Wet rooms continue to prove hugely successful with consumer interest in domestic wetrooms growing at an outstanding pace. Wet rooms look super stylish and streamlined, and can add real value to your home.
Wet rooms are perfect for both large and small bathroom spaces windowless box rooms, downstairs loos or part of a large bedroom.
Advantages of Wet Rooms
- It's a great way to make the most of the space in a small bathroom.
- With no step up to get into the shower, it's good for the elderly, those who are less mobile and children, too.
A wet room is essentially a fully sealed, watertight bathroom without a bath or a shower cubicle. Instead, a shower head flows freely into the room which has a gentle gradient to drain away the water. This creates a complete open showering experience however you may wish to install a shower screen for a feeling of privacy or to prevent water splashing everywhere.
Floors and walls can be tiled in modern contemporary stone or ceramics. Choosing the same wall and floor tiles in small spaces makes for the sleekest of looks while in larger bathrooms you can define areas with contrasting or small mosaic tiles.
Under floor heating can add pure luxury and accompanied with good ventilation is a must to allow the room to dry out adequately.
A spacious downstairs toilet or small second bathroom is great to have, but think about whether the space could work harder.
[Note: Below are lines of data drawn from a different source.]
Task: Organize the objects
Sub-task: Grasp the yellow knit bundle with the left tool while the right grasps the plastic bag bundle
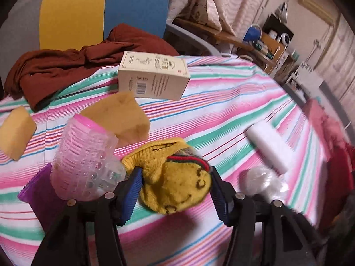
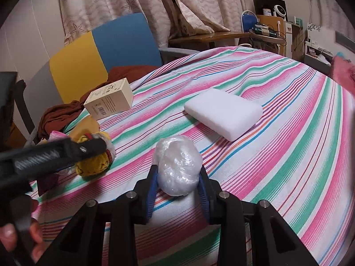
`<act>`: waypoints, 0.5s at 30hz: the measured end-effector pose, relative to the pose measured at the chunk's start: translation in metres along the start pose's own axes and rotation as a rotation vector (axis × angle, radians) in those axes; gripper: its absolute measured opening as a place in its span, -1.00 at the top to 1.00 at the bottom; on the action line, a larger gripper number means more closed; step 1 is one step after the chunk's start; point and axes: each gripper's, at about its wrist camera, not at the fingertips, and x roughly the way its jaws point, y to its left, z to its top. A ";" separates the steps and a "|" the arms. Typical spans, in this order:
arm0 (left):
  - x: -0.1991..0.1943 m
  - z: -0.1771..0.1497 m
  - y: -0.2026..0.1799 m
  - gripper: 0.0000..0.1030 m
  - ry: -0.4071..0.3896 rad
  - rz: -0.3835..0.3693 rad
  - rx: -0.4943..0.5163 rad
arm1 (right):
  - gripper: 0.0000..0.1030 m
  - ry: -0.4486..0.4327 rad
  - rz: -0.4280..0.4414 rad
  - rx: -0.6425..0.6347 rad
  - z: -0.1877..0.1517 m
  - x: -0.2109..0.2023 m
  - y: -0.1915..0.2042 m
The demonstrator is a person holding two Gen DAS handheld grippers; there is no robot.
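Seemingly gripped, yellow sock (image 1: 175, 184) sits between left tool (image 1: 175, 190) pads.

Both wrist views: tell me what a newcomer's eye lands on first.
The loud pink-and-green striped tablecloth fills both views. Next, the left gripper clamps a yellow sock bundle, and the right gripper clamps a clear plastic-wrapped ball, with a white foam block lying beyond it.
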 end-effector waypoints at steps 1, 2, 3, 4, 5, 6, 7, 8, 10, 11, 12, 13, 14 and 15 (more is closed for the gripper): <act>0.001 -0.003 0.002 -0.10 -0.017 -0.005 0.010 | 0.33 -0.001 -0.001 -0.001 0.000 -0.001 0.000; 0.000 -0.005 0.002 -0.08 -0.034 -0.007 0.023 | 0.33 -0.001 -0.001 -0.001 0.000 -0.001 0.000; 0.000 -0.008 0.002 -0.05 -0.050 -0.008 0.045 | 0.33 -0.002 -0.002 -0.002 0.000 -0.001 0.000; 0.000 -0.012 0.002 -0.04 -0.060 -0.011 0.072 | 0.33 -0.003 -0.002 -0.003 0.000 0.000 0.000; -0.001 -0.014 0.003 -0.02 -0.067 -0.021 0.082 | 0.33 -0.004 -0.004 -0.004 0.000 0.000 0.000; -0.003 -0.014 0.004 0.02 -0.072 -0.027 0.081 | 0.33 -0.004 -0.006 -0.006 -0.001 0.000 0.000; -0.004 -0.015 0.006 0.06 -0.076 -0.032 0.081 | 0.33 -0.005 -0.007 -0.008 -0.001 -0.001 0.000; -0.006 -0.017 0.007 0.07 -0.081 -0.039 0.084 | 0.33 -0.006 -0.012 -0.012 -0.001 -0.001 0.001; -0.011 -0.022 0.008 0.14 -0.096 -0.046 0.094 | 0.33 -0.006 -0.019 -0.019 -0.002 -0.001 0.002; -0.015 -0.025 0.008 0.14 -0.107 -0.042 0.103 | 0.34 -0.008 -0.022 -0.021 -0.002 -0.001 0.002; -0.019 -0.027 0.007 0.15 -0.118 -0.036 0.114 | 0.34 -0.013 -0.025 -0.021 -0.002 -0.002 0.002; -0.023 -0.030 0.005 0.15 -0.127 -0.032 0.126 | 0.35 -0.015 -0.026 -0.020 -0.002 -0.003 0.001; -0.027 -0.034 0.004 0.15 -0.139 -0.033 0.141 | 0.35 -0.015 -0.026 -0.019 -0.002 -0.003 0.001; -0.032 -0.037 0.002 0.15 -0.151 -0.036 0.161 | 0.36 -0.015 -0.026 -0.019 -0.002 -0.003 0.001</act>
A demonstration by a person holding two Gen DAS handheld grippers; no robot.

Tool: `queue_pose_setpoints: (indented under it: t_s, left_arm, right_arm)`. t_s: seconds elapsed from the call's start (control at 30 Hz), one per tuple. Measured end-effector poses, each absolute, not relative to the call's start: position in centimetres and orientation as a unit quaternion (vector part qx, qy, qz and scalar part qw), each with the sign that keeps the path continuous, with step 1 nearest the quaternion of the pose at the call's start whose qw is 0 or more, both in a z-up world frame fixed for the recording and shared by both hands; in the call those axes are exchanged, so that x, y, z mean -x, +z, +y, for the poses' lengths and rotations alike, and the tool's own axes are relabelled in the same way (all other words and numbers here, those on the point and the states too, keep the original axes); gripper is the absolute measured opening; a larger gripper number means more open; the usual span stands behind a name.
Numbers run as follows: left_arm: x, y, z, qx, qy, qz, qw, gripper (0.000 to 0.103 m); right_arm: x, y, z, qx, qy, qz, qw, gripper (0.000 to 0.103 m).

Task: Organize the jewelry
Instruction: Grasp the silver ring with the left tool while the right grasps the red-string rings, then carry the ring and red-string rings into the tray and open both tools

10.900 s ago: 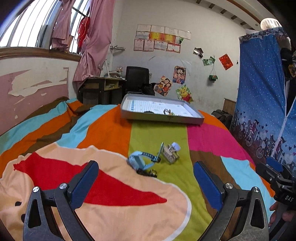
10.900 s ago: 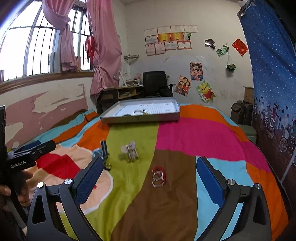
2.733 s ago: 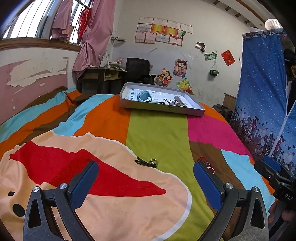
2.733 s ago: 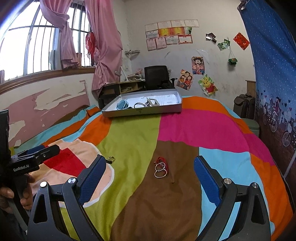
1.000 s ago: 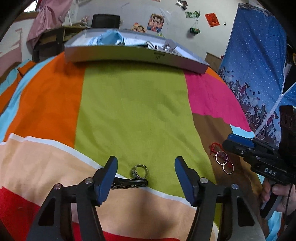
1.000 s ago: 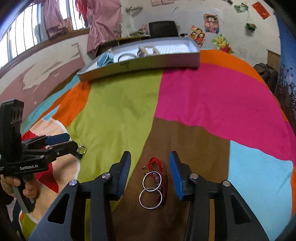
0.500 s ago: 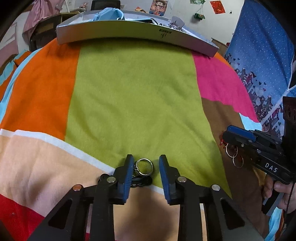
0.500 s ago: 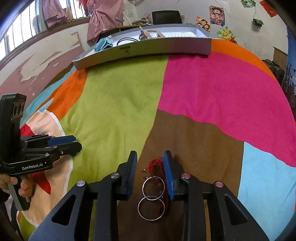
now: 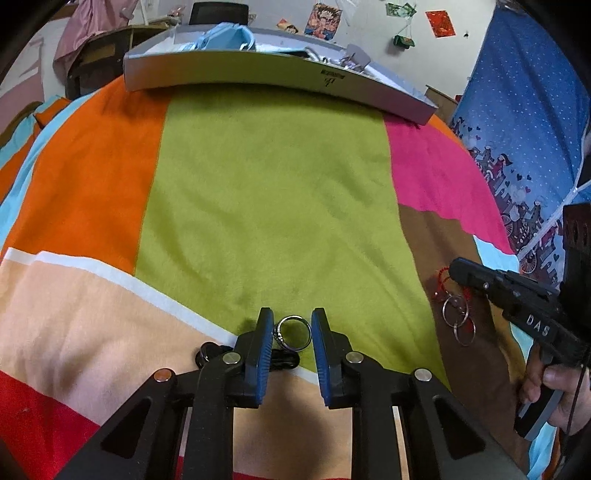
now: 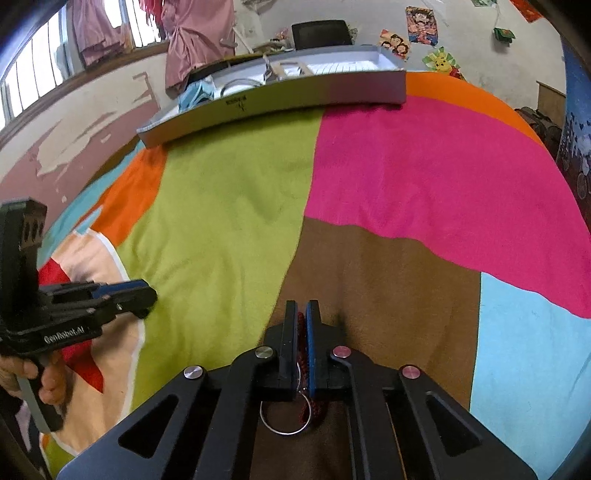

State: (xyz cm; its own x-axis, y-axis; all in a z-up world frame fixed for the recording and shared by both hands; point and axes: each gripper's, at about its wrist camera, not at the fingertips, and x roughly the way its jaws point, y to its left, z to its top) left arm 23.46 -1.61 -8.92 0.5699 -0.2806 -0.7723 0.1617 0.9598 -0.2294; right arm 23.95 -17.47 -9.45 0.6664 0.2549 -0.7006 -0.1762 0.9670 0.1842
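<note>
Both tongs point down at a bedspread (image 9: 266, 184) of bright colour blocks. Seen from its own camera, the left gripper (image 9: 291, 323) sits at six o'clock, its blue pads (image 9: 264, 343) closing in on a silver ring (image 9: 293, 332) that lies between them on the green patch; the left pad looks to touch the ring, and a sliver of gap shows at the right one. A black chain (image 9: 210, 354) trails from the ring toward eight o'clock, partly hidden under the left finger.

From the right camera, the right gripper (image 10: 301, 310) is also at six o'clock, pressed together and pinching a red cord (image 10: 301, 354) that carries two thin silver hoops (image 10: 282, 421); one hoop hangs out below the pads over the brown patch. A hand (image 9: 554, 391) grips that tool's handle at four o'clock in the left view.

At twelve o'clock in both views, well apart from the tongs, a shallow grey tray (image 9: 258, 72) rests at the far edge of the spread, holding a pale blue item (image 9: 229, 35) and some metal pieces too small to tell.
</note>
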Motion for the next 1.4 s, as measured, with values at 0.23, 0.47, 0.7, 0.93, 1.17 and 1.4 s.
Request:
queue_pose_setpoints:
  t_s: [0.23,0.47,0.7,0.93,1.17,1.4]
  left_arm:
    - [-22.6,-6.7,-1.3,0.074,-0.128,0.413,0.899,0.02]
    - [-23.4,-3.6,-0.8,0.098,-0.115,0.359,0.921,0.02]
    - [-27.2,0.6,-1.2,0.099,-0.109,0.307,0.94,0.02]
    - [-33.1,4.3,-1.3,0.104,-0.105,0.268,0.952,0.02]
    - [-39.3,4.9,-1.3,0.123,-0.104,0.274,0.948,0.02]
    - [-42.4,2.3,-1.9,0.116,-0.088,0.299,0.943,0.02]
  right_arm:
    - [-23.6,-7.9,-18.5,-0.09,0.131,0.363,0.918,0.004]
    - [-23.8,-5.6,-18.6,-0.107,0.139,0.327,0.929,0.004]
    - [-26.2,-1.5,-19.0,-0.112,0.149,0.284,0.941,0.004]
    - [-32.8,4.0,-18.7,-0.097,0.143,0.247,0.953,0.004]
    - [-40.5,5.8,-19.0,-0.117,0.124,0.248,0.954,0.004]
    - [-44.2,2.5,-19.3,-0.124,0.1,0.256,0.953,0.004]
Turning them into a wet room maximises their usefulness.
Wet Room Design Considerations
The materials used offer maximum flexibility making a wet room the shower room of choice for most situations. It can be any size, shape or position - corner, centre of wall, across a corner, centre of room—dependent on what else will be in the room e.g. bath, WC, furniture, and drainage.
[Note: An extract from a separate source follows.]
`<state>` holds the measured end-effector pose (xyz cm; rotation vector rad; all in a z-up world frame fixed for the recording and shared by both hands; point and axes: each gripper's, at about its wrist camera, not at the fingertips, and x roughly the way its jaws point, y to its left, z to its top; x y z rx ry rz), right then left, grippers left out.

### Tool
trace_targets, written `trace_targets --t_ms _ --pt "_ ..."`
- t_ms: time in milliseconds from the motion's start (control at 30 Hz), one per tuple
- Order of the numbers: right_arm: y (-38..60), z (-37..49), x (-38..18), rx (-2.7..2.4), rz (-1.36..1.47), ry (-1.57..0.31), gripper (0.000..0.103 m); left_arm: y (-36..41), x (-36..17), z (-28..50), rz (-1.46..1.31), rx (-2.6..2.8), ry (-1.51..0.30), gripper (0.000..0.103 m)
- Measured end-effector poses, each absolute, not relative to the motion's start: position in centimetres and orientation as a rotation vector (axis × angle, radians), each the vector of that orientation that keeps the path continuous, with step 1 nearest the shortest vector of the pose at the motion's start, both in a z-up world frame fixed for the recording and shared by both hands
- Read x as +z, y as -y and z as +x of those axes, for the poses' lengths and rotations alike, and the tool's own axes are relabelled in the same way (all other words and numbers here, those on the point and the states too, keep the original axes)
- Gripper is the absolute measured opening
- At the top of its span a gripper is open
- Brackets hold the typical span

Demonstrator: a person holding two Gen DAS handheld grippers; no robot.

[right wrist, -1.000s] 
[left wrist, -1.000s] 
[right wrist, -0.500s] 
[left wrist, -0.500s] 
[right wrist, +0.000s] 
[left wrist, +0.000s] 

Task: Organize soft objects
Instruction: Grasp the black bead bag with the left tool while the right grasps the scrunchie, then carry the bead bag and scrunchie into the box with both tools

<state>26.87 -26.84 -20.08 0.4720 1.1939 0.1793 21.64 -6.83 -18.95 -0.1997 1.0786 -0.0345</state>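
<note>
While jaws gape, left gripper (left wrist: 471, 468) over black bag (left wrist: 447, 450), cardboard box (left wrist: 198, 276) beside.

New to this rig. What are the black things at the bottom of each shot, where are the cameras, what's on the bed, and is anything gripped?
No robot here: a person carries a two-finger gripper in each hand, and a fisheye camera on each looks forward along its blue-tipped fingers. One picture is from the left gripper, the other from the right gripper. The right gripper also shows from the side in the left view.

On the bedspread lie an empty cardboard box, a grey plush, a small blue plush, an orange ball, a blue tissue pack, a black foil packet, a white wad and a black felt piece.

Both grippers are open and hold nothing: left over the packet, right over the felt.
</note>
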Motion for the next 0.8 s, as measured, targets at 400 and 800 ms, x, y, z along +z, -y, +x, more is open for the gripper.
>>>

When deciding where to place the wet room, and its size and shape, the following: need to be considered.
- What are the overall design aims? Fresh clean looks, modern and contemporary or a more traditional feel?
- Is the wetroom to be the single most important feature of the room requiring eye-catching design or is it a purely functional shower area?
- Who will use the wetroom? Multiple users or by one individual? Is mobility an issue requiring wheel chair access? Are there any young children for whom safety is important?
- Are there any space constraints; what else needs to be in the room? How will the area be accessed? Are there any low or sloping ceilings? Where is the room entrance and windows?
- What is the construction of the floor upon which the wetroom base will sit? Wooden floorboards or solid floor e.g. concrete?
- What type of shower screen is intended? Full enclosure or a minimalistic look? Single or double entry point?
- Where is the nearest or most obvious drainage point? Can the waste water be easily fed into an existing drainage system?
Sometimes the shape and size of the room itself dictates the answers to many of these issues but because wet rooms are bespoke in the sense that they can be made to fit any circumstance, their introduction to a bathroom offers enormous scope for individual design statements. Thoughtfully designed, they open up scope for bathrooms that truly reflect individual tastes and styles.
And by using the very best quality products, and incorporating waterproofing at every stage of its build, a long lasting leak proof walk in shower can be achieved by any reasonably competent DIY enthusiast.